Given this precedent, Goldberg proposes a “Multiplicity Movement” to foster uniquely human skills that AI and robots cannot replicate: creativity, curiosity, imagination, empathy, human communication, diversity, and innovation. He recommended the U.S. reinforce creative and social skills in high schools and universities, so that Americans are in position to leverage diverse machines alongside diverse groups of people to amplify intelligence and spark high impact problem solving.
In response, Laura Tyson, Blum Center chair and interim dean of the Haas School of Business, expressed greater apprehension about the effects of artificial intelligence on the future of work. She emphasized that each country and region will experience the digital transformation differently, according to factors like local policies and politics, demographics, and educational attainment. Tyson, who has years of policy experience in the U.S. federal government and international organizations, pushed the group to think more broadly—not just in terms of the future of jobs but also in terms of what she called the “future of livelihoods.”
“Individual workers should not have to bear the costs of transitions from jobs that are eliminated by technology to jobs that are created by technology,” she said. “We need to ensure that livelihoods are not compromised in the transition, and that we are counteracting rather than reinforcing economic inequality.”
Tyson contrasted concerns about the effects of AI on the future of work in the U.S. and other developed countries with the enthusiasm for AI in China where “automation anxiety” hardly exists. As a result of the largest and fastest industrialization and urbanization in history, China has a growing and thriving middle class that is heavily reliant on new technologies. Based on the rapid growth in living standards over the past 30 years, Chinese citizens expect that they will continue to benefit from new AI-based technologies.

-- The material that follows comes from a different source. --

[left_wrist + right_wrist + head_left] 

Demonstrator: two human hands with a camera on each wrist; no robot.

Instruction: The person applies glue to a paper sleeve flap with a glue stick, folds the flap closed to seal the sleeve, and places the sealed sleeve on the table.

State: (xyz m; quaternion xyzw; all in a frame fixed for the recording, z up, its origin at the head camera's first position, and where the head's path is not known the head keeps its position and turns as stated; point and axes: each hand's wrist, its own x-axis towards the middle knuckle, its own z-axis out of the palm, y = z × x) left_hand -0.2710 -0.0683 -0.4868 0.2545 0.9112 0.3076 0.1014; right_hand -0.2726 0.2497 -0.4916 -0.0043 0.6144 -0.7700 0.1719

The substitution of intelligent machines for low-cost, low-productivity workers poses the greatest challenge to the future of livelihoods in Africa. Such machines threaten the strategy of rapid development through industrialization based on low-labor costs and labor arbitrage. By 2050, Africa’s youth population is estimated to increase by 50 percent to 945 million. The continent will have the largest number of young people in the world. What kinds of work will they do? What kinds of livelihoods will be possible? What will be the place of African countries in global trade and global supply chains when the availability of comparatively cheap labor is no longer a competitive advantage?
Juxtaposing the youth explosion in Africa, the aging demographic patterns in Japan and Germany, the U.S.’s skills and wealth gap, and the success of China in rapid industrialization and global trade, Tyson posed several questions to consider: How will we ensure that all countries and communities benefit from AI and automation? How do mid-career professionals adjust if their job becomes obsolete? How will mid-career professionals gain new skills? Who pays for it? How do we prepare diverse populations for smooth economic and labor transitions?
Tyson advocated that nations develop comprehensive educational and development strategies that support the livelihoods of their citizens—and that share the benefits of intelligent machines broadly.